> TASK REQUIREMENTS: Pictures in the records below must be left out. Return exactly the lines from the line with "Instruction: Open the" to the line with "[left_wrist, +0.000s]", both included.

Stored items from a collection
--- START ---
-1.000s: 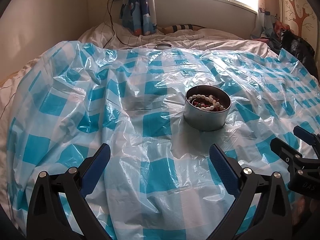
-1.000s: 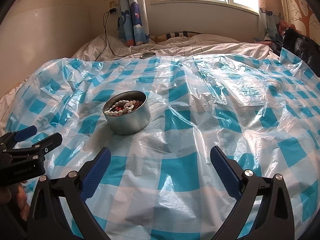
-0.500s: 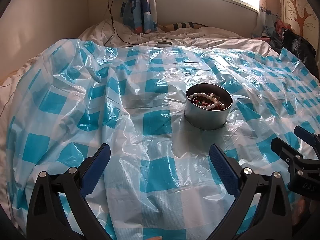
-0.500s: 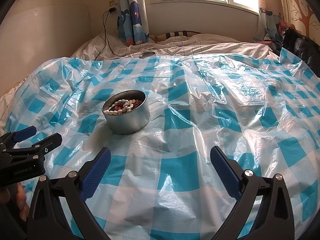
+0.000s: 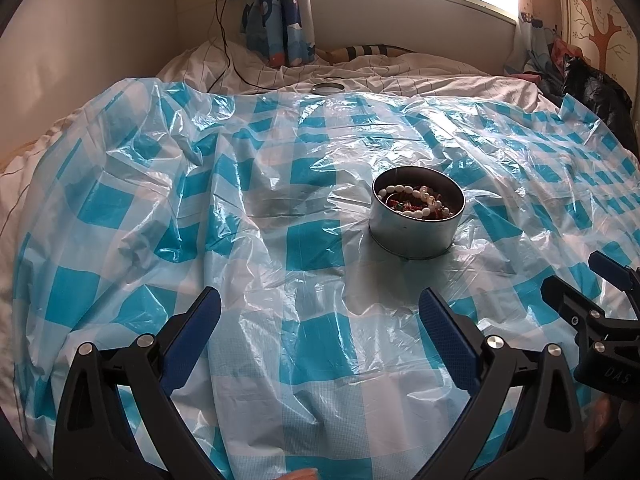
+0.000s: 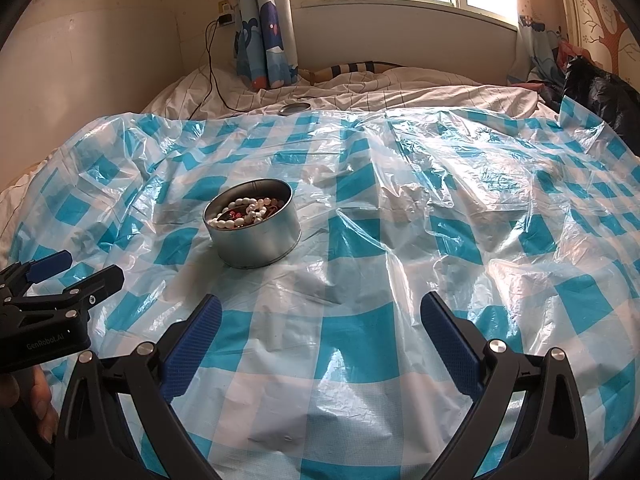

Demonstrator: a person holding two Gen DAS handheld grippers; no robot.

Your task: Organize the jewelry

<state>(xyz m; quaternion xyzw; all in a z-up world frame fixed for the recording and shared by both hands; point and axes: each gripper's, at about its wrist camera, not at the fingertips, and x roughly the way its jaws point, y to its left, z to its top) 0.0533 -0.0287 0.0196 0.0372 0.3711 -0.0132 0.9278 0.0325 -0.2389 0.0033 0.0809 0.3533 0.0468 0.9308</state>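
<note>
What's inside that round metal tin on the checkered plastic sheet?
The round silver metal tin holds a white pearl-like bead strand lying over a tangle of dark red and brown jewelry. Anything under that pile, and the tin's bottom, is covered.

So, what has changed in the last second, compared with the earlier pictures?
Almost nothing. The left hand-held gripper drifted slightly, so the metal tin sits a little lower in its view. Nothing was grasped or released. Both it and the right hand-held gripper stay open and empty; the pearl bracelet remains in the tin on the checked plastic sheet.
</note>
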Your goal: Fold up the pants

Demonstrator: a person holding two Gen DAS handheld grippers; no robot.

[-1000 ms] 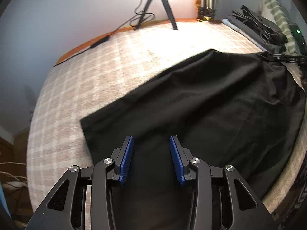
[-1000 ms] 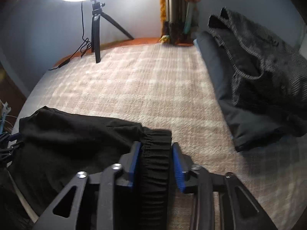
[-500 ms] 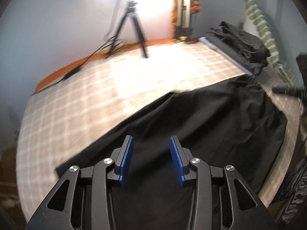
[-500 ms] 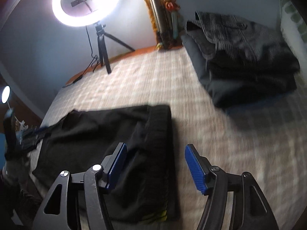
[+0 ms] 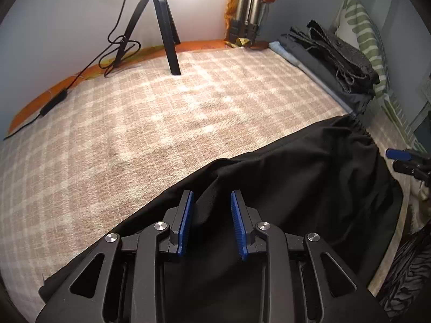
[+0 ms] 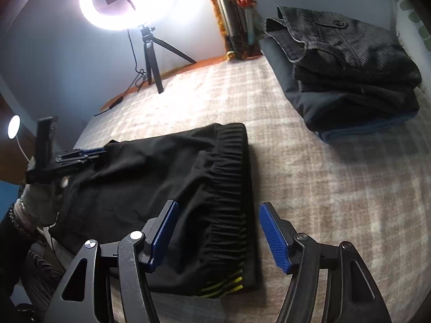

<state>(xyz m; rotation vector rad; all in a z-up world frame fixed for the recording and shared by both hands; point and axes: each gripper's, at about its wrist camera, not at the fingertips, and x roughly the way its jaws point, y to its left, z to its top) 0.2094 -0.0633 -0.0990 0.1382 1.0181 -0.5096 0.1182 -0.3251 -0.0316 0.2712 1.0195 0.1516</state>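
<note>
The black pants (image 6: 172,188) lie flat on the plaid blanket (image 6: 336,193) of the bed. In the right wrist view their long axis runs from the gathered elastic waistband (image 6: 231,183), near centre, out toward 9 o'clock; the waistband itself runs from 12 to 6 o'clock, with yellow stripes at its near end. In the left wrist view the same garment stretches from 7 o'clock up to the waistband at 2 o'clock.

The right gripper (image 6: 218,231) hangs above the waistband with its jaws spread wide, having just been opening; the waistband lies below the gap and neither blue pad presses it. The left gripper (image 5: 211,219) hovers over the leg end, its jaws partly apart and just closing in; a raised fold of black cloth sits between them, but whether the pads pinch it I cannot tell. A gloved hand (image 6: 40,196) carries that gripper at 9 o'clock.

A stack of folded dark clothes (image 6: 350,80) sits at 2 o'clock, well apart from the pants, and a ring light (image 6: 129,2) on a tripod stands at 11 o'clock.
</note>
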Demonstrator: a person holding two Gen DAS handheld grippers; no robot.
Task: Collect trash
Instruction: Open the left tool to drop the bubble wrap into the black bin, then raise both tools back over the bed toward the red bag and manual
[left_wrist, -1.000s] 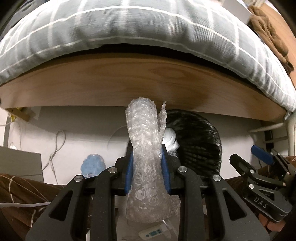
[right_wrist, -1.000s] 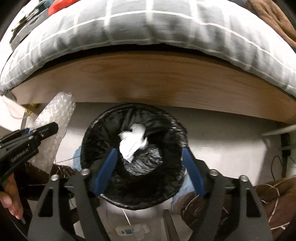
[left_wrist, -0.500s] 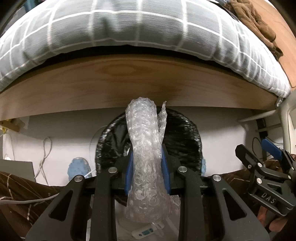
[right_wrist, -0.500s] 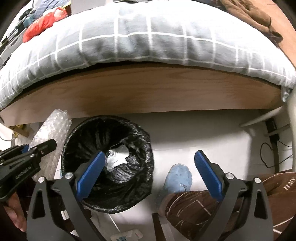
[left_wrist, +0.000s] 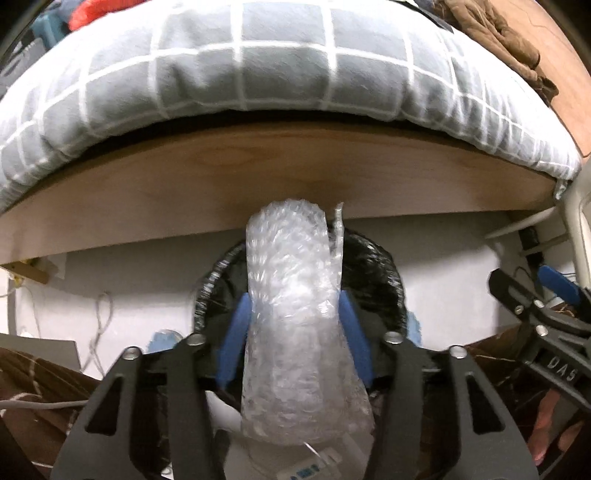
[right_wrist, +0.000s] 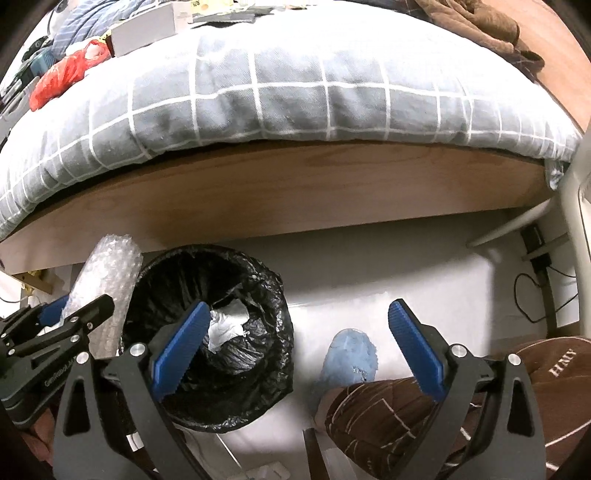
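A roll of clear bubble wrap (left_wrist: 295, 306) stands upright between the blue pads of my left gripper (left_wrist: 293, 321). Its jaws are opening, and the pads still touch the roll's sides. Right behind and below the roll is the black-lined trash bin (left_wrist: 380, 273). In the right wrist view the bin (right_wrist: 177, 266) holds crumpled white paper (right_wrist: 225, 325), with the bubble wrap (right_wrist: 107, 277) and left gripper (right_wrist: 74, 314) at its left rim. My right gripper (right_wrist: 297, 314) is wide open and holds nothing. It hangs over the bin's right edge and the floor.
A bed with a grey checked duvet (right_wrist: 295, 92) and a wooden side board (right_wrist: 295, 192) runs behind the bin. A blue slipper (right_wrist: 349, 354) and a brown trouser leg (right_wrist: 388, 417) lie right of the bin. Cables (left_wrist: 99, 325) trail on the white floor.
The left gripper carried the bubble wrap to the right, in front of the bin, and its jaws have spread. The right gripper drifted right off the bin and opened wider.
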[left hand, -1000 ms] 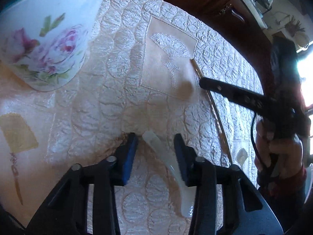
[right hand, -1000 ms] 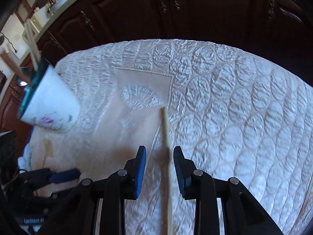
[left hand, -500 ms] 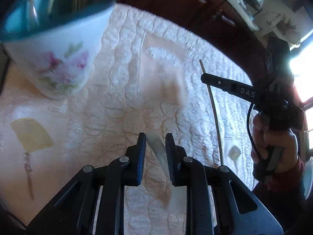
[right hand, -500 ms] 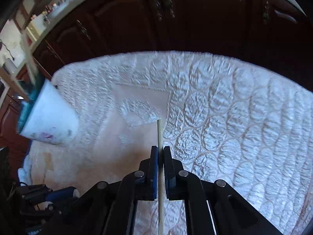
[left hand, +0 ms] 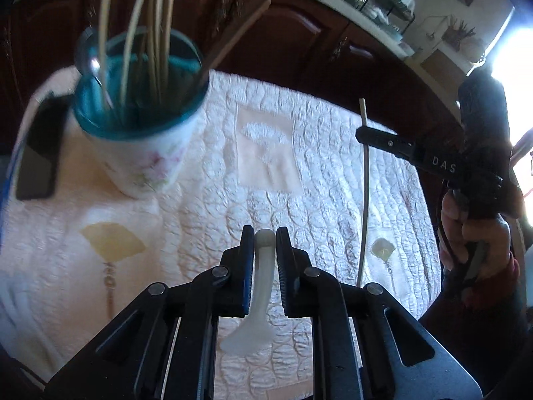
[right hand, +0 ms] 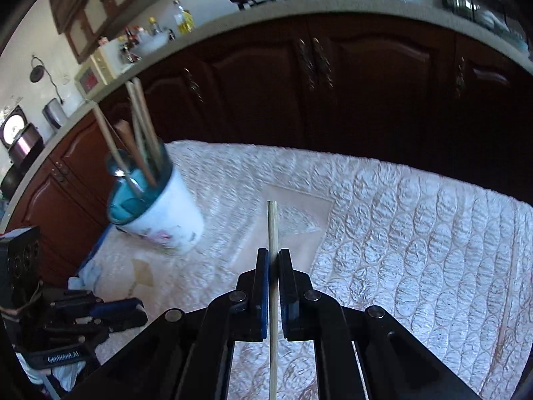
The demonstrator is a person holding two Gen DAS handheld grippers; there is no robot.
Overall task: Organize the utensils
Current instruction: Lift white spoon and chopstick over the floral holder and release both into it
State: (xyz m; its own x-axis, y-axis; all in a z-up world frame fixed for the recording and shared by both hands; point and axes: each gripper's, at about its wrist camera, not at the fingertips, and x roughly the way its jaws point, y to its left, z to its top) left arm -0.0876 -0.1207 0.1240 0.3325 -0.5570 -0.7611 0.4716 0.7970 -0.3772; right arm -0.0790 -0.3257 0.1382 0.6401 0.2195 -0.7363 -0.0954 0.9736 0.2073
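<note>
My left gripper (left hand: 265,233) is shut on a white plastic spoon (left hand: 261,283), held by its handle above the quilted tablecloth (left hand: 316,173), bowl end towards the camera. My right gripper (right hand: 273,253) is shut on a thin wooden chopstick (right hand: 272,226), lifted off the cloth; it also shows in the left wrist view (left hand: 365,180). A white floral cup with a teal inside (left hand: 143,146) stands at the left, holding several chopsticks and a metal spoon; it shows in the right wrist view (right hand: 163,213) too.
A dark phone (left hand: 40,156) lies left of the cup. Dark wooden cabinets (right hand: 333,86) stand behind the table. Another thin stick (right hand: 508,303) lies on the cloth at the right. The left gripper's body (right hand: 83,316) sits at the lower left of the right wrist view.
Both grippers closed, the left on the white spoon and the right on the chopstick, then rose off the cloth. Both views tilted up, bringing the cup's rim and cabinets into sight.
</note>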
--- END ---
> YOUR RESPONSE:
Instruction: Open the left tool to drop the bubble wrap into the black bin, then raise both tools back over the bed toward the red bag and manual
[left_wrist, -1.000s] 
[right_wrist, -1.000s] 
[left_wrist, -0.500s] 
[right_wrist, -0.500s] 
[left_wrist, +0.000s] 

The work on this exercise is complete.